A Polícia Civil de Minas Gerais instaurou inquérito para apurar denúncias sobre falsificação de documento particular, falsidade ideológica e lavagem de dinheiro.
Os investigadores já ouviram 15 pessoas, todas relacionadas de alguma forma com o Cruzeiro, entre funcionários e ex-funcionários, dirigentes e prestadores de serviços que realizaram transações com o clube.
“Estamos investigando principalmente transações e pagamentos suspeitos. Sem a devida prestação do serviço ou superfaturados”, afirma o delegado Domiciano Monteiro, chefe da Divisão de Investigação de Fraudes e Crimes contra a Administração Pública.

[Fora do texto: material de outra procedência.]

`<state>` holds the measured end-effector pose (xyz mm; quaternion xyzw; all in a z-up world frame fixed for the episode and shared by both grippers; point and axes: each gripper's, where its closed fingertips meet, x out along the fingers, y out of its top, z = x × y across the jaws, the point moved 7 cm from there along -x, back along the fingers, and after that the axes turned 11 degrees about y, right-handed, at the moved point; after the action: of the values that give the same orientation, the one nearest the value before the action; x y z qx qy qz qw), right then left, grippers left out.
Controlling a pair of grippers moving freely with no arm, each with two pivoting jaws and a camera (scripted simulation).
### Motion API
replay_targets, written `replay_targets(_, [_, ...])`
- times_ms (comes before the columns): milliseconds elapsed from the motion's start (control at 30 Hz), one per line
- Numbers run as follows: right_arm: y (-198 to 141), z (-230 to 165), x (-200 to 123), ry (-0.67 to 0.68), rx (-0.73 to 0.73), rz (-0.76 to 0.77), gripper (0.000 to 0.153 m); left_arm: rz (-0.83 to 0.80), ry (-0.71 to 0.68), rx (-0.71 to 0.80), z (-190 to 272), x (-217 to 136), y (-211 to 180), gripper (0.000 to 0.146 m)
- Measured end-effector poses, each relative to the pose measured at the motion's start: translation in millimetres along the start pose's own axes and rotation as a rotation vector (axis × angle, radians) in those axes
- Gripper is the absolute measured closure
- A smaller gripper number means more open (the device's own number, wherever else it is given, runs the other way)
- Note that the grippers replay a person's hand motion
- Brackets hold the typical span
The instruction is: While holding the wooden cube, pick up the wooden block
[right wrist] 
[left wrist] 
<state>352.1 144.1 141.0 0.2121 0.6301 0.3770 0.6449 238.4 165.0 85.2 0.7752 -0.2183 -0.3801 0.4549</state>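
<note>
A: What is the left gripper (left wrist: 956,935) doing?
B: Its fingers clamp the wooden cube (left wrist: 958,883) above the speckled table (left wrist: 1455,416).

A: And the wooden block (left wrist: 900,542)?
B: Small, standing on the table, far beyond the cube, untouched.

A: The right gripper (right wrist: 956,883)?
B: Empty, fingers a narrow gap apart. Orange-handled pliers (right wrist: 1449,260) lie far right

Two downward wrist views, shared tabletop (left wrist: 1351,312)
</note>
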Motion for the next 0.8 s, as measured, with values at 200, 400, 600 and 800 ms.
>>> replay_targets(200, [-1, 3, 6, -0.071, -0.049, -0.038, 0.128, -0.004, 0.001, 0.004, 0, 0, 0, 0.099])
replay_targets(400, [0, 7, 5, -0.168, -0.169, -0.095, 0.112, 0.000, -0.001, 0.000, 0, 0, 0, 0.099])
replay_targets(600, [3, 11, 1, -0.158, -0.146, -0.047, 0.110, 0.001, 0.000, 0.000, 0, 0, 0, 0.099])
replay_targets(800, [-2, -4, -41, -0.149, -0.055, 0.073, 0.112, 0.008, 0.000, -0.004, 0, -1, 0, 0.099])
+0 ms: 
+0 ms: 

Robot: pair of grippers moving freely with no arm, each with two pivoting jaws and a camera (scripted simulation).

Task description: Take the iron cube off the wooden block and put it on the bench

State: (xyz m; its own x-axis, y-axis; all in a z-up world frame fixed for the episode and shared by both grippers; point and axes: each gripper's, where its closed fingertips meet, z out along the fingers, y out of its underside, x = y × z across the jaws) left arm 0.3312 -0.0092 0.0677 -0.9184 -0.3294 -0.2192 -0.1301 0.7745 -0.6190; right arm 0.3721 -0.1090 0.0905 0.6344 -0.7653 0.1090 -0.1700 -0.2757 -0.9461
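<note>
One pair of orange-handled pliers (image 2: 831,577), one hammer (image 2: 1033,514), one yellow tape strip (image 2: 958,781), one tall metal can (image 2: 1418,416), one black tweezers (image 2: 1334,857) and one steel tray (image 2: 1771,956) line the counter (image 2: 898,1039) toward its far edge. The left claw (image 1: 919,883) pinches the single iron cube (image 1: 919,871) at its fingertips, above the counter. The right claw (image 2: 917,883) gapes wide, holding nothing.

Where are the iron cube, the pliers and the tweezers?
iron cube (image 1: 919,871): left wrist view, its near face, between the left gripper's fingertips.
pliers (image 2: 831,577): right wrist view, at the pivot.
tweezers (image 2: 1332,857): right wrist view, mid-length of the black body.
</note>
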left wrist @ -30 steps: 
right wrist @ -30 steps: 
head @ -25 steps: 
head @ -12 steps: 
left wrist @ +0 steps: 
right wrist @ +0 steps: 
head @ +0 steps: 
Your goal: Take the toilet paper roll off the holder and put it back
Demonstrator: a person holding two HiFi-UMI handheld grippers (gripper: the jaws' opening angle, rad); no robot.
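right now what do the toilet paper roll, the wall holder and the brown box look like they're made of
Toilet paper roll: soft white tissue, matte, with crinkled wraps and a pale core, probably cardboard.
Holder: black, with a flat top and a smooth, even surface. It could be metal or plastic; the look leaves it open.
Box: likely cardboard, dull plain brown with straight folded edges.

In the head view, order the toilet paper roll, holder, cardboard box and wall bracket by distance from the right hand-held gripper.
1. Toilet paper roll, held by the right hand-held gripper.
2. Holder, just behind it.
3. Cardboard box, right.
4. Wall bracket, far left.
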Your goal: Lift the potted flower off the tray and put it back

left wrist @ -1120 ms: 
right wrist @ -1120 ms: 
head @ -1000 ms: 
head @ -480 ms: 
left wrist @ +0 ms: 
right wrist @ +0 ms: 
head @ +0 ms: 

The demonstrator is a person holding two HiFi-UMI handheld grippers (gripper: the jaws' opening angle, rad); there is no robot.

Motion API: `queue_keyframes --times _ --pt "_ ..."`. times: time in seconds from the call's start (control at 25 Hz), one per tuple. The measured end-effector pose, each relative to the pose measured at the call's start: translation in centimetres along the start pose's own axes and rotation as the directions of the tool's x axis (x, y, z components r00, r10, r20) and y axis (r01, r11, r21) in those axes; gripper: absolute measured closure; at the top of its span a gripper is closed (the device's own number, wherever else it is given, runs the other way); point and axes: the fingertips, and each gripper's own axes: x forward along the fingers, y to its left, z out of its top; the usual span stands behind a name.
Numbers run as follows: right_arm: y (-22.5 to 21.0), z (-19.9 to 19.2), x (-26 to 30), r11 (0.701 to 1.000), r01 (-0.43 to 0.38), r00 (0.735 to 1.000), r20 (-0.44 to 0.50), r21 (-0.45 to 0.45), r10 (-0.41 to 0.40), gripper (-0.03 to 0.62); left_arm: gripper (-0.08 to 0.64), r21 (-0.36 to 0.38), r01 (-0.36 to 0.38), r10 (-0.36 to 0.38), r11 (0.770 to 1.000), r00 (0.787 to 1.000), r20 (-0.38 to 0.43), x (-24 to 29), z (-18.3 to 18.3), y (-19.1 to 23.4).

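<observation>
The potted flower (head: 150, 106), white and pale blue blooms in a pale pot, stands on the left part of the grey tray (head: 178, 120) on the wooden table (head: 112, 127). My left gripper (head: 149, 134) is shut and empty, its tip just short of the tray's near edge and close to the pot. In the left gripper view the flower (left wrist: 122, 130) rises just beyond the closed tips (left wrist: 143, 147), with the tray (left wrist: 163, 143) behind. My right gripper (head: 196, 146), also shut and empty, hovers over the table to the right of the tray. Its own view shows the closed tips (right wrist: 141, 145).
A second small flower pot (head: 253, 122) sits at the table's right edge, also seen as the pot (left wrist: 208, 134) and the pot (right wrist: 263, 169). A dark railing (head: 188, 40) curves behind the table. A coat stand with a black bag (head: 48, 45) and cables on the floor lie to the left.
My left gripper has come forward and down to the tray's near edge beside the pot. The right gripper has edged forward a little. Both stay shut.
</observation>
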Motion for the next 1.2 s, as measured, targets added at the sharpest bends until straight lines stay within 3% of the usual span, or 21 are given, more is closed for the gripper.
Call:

O inquérito se baseia em balancete contábil analítico, que demonstra pagamentos feitos pelo Cruzeiro no decorrer de 2018, ao qual o Fantástico da Rede Globo também teve acesso.
A reportagem foi além e conseguiu quase 200 páginas de contratos e planilhas de controle interno. Há evidências de que a Diretoria do clube mineiro quebrou regras da Fifa e da CBF, no âmbito do futebol, e do governo federal, por meio do Profut, programa de renegociação de dívidas fiscais com clubes.